Directions for this task — Print verbatim the opening line of the material and every subsequent line through the one containing "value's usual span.".

Data extract —
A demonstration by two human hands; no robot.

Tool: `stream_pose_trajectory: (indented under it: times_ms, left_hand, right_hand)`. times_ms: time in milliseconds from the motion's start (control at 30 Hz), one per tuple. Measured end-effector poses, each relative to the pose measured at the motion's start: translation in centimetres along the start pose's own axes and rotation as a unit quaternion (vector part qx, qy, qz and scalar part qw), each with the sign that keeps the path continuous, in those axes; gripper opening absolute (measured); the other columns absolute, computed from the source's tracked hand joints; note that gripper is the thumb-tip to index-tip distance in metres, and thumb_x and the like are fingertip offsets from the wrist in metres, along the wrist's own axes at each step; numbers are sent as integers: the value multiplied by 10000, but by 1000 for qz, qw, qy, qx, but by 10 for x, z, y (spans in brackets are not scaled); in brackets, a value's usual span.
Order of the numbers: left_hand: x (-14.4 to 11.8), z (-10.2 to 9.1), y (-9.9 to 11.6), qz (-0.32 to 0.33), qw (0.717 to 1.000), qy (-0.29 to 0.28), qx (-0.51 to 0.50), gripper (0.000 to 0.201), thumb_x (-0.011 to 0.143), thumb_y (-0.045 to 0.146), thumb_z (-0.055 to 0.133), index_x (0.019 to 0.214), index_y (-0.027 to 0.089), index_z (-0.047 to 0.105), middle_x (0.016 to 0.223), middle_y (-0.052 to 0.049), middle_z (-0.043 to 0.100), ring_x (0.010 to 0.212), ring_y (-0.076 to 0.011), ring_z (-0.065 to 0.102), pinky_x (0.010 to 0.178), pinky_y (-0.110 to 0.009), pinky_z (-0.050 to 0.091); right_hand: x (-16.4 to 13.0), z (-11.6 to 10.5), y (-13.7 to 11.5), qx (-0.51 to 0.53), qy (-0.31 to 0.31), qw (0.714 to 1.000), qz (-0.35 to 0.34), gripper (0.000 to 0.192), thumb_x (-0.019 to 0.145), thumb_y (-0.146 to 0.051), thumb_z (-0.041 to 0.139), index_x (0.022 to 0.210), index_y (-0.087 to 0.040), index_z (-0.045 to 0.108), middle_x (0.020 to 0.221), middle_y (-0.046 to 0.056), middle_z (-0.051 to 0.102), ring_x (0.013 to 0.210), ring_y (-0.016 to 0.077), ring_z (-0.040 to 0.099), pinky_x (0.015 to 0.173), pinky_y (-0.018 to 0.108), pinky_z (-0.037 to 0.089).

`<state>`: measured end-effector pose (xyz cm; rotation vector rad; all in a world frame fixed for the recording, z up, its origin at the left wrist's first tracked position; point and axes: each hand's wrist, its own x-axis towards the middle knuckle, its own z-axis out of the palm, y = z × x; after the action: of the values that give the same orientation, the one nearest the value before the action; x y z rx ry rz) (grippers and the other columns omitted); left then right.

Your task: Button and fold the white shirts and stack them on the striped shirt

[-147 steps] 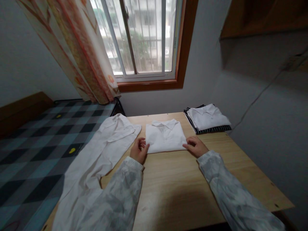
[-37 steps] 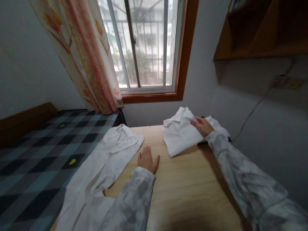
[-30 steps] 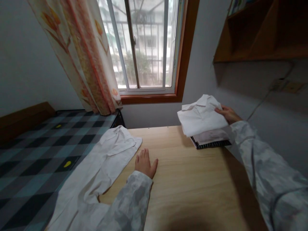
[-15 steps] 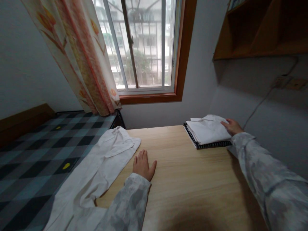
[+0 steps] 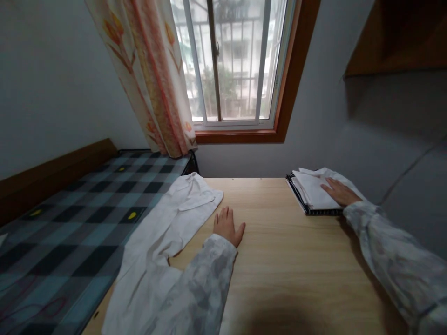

Answer to the exercise —
A demonstration by two human hands; no robot.

Tool: `stream_pose_trajectory: (indented under it: times_ms, left_hand, right_hand)`. times_ms: time in milliseconds from the motion's start (control at 30 Hz), one per tuple. Measured end-effector poses, each relative to the pose measured at the motion's start: translation in centimetres along the start pose's own axes and rotation as a unit quaternion (vector part qx, qy, qz and scalar part qw), each with the sign that keeps the path continuous, in those axes; gripper opening absolute (measured); the other columns absolute, computed from the source's tracked hand joints; note that gripper is the thumb-tip to index-tip distance in metres, and thumb_x and the like are fingertip offsets from the wrist in metres, along the wrist's own axes at each step; numbers are sent as integers: the value multiplied by 10000, but by 1000 for qz, qw, qy, qx, but by 10 for x, z, y (spans in brackets are not scaled); in brackets, a value's usual span.

There is nothing more to this exercise.